We have a tendency to see dreams that are fulfilled all too easily, Rajan tells Saina. He shows her difference between preternatural talent and assiduously sculpted brilliance (Champions are not born but made is the motto of the academy he runs is). However, Rajan’s game strategy, which might have provided an ever deeper understanding of his contributions to his protege’s success, remains unexplored.

Parineeti Chopra and Manav Kaul in Saina (2021). Courtesy Front Foot Pictures/Amole Gupte Cinema/T-Series.

Rajan’s preoccupation with discipline and Saina’s wandering attention tear apart the match-winning pair. The tensions between trainer and shuttler, which are based on real-life events, supply a sense of drama to a movie that is in danger of being reduced to a series of fast-moving montages. Piyush Shah’s cinematography and Deepa Bhatia’s editing bring out the zing in this indoor sport, but it soon becomes apparent that the narrative needs to slow down a bit.

Portrayed as a reserved and obedient pupil, Saina finds her voice when Rajan loses interest in her progress. Battling professional failures and injury, Saina overcomes her obstacles to finally emerge as the heroine of a saga scripted by others up until then.

The movie handles this equivalent of a bad divorce with even-handedness and scrupulousness, suggesting that the blame, if any, lies with both parties. Manav Kaul does a first-rate of balancing Rajan’s necessary ruthlessness with his understanding of what it takes for Indians to excel in a game dominated by other countries.

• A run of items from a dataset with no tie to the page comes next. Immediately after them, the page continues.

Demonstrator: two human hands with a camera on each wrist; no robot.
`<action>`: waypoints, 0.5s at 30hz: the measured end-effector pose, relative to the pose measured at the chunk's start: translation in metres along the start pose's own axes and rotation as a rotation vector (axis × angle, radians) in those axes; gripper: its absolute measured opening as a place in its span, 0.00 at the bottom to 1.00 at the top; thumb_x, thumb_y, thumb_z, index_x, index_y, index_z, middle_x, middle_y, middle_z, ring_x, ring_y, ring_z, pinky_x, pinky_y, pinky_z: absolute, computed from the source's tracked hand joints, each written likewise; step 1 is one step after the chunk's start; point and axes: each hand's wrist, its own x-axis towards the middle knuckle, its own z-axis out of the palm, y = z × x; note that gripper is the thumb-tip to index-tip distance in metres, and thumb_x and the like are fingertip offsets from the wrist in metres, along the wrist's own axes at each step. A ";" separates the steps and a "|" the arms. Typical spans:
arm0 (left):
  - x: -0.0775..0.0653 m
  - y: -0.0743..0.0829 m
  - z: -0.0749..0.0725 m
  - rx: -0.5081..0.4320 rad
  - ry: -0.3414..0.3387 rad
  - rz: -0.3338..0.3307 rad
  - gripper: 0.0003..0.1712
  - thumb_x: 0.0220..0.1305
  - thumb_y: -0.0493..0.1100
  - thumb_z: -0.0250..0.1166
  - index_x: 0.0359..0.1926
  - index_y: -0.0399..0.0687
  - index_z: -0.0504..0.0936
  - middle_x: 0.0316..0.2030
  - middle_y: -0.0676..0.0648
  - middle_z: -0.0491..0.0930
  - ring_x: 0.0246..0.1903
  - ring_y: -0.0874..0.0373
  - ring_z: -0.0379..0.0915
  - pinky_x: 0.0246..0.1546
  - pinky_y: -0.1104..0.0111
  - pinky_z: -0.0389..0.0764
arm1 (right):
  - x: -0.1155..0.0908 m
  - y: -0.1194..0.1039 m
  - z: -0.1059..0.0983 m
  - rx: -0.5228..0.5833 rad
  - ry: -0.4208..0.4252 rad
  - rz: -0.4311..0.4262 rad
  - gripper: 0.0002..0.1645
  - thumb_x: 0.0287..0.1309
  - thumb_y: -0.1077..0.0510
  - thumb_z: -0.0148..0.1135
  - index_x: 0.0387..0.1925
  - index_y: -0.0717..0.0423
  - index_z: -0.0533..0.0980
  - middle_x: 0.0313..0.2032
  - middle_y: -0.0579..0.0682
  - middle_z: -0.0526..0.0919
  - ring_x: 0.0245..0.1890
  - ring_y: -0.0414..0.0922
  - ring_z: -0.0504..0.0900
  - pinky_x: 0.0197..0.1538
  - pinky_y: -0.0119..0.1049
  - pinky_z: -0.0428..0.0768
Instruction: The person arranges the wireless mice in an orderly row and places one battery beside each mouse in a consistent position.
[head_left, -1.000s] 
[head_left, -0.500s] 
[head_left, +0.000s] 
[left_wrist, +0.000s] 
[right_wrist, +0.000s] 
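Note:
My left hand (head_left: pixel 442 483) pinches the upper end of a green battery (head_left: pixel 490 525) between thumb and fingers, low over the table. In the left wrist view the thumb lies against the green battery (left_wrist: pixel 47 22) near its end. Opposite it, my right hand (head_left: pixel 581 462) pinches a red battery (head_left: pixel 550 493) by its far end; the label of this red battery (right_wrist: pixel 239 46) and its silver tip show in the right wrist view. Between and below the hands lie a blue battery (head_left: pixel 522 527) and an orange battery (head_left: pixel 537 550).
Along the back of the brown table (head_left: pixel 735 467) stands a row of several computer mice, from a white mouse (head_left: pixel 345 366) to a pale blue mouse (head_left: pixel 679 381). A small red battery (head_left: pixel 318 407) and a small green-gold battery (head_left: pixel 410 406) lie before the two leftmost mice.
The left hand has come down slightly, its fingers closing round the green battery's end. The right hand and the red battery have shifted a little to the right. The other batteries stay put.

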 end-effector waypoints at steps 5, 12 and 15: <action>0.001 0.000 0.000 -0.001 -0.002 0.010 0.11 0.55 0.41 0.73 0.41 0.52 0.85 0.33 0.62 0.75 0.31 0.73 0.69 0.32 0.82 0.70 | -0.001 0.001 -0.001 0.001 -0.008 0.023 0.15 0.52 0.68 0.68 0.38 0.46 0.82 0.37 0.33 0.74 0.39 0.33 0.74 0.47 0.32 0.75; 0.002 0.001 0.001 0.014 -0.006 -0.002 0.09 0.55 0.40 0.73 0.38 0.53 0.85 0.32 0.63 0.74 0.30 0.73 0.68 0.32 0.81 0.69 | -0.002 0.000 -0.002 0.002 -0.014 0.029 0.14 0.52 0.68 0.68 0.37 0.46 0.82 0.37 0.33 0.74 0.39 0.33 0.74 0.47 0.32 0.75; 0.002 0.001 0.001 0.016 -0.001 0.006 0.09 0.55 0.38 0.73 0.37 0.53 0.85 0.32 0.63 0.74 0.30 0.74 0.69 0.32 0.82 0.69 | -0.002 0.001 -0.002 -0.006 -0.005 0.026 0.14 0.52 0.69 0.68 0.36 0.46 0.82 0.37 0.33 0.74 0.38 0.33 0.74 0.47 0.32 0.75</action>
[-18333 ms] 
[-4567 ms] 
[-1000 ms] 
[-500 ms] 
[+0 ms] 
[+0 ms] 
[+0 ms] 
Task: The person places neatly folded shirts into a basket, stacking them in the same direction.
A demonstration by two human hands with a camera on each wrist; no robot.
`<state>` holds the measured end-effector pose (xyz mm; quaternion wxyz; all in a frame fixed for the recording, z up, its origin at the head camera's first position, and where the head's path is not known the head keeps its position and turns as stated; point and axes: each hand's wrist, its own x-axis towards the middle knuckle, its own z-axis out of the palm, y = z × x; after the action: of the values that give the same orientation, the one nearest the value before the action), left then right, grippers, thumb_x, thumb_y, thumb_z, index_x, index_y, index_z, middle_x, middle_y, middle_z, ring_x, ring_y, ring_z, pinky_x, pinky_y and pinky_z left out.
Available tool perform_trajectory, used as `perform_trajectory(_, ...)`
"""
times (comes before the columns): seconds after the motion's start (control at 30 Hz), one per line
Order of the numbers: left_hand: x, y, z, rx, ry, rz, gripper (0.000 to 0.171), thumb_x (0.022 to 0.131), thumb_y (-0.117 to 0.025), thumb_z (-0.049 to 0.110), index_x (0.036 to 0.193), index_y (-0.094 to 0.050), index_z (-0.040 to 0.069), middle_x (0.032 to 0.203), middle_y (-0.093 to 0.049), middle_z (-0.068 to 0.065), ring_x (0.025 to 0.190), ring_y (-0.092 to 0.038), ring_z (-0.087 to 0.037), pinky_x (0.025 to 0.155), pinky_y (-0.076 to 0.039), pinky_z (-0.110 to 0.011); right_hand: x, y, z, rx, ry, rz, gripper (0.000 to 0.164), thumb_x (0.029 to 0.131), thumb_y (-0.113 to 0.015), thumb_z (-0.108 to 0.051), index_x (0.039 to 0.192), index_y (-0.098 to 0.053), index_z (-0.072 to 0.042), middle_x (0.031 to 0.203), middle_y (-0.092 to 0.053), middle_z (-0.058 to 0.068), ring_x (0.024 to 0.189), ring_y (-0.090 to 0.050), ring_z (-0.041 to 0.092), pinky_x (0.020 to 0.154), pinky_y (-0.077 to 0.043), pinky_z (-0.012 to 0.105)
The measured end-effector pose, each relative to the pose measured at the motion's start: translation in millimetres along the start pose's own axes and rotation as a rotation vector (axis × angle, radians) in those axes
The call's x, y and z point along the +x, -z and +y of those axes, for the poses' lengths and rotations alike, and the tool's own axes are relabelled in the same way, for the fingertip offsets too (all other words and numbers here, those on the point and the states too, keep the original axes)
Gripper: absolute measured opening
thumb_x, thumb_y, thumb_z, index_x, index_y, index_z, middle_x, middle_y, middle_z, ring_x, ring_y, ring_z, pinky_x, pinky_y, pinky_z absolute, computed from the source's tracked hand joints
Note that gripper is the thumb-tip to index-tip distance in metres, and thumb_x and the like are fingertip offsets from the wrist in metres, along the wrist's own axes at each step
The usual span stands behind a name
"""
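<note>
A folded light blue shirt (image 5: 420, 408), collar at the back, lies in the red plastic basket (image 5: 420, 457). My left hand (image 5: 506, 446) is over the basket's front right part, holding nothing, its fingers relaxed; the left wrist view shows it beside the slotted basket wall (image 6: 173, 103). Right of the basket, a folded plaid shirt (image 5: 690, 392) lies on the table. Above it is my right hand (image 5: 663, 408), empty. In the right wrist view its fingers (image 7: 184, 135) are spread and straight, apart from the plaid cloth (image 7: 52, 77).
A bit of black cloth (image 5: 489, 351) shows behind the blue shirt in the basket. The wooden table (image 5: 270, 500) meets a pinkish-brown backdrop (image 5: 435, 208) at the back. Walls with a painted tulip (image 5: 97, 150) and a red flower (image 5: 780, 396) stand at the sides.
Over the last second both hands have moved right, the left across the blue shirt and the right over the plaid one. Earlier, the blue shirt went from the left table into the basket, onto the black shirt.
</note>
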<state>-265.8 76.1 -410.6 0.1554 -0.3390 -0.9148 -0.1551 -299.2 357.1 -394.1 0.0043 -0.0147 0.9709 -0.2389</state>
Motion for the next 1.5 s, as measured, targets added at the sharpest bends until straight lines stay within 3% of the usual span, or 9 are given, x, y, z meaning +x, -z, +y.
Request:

As a sports movie, Saina takes care to highlight the commitment and sacrifices required by players and their families. From the training scenes to recreations of important matches, the movie displays an admirable commitment to making badminton sexy for lay viewers. Parineeti Chopra too is more at ease moving around the court than she is off it. Chopra works up a sweat as an athlete, but is ice-cold in resting mode.

The match scenes are exciting in themselves, which makes Gupte’s decision to thrown in soppy songs and a sweeping background score puzzling. The movie is mercifully free of flag-waving, but the intrusive music reduces the impact of watching the sport on a big screen.

The overwritten script, which includes a voiceover by its subject, still falls short of revealing her inner life. Sports biopics and documentaries often seek to discover the unknowable – the higher force that propels athletes to excellence.

In Saina too, there are efforts to fathom the workings of Saina’s mind. But since the movie is as obsessed with badminton as Saina Nehwal probably is, and is disinterested in any element that will round her off, there are mere glimpses of what she must be like off court. A love song with fellow player and childhood sweetheart Kashyap (Eshan Naqvi) and a handful of scenes with Saina’s badminton buddies are all we get by way of layering.

Eshan Naqvi and Parineeti Chopra in Saina (2021). Courtesy Front Foot Pictures/Amole Gupte Cinema/T-Series.

If valuable lessons were gained from losses in between the victories, they don’t make it to the movie. The monomaniacal approach to mapping Saina’s professional glory diminishes some of its more interesting supporters. Saina’s mother, played with feistiness by Meghna Malik, gets short shrift after her early role in honing Saina’s abilities. Kashyap, modelled on Saina Nehwal’s husband and national-level player Karupalli Kashyap, is similarly reduced to an ardent cheerleader.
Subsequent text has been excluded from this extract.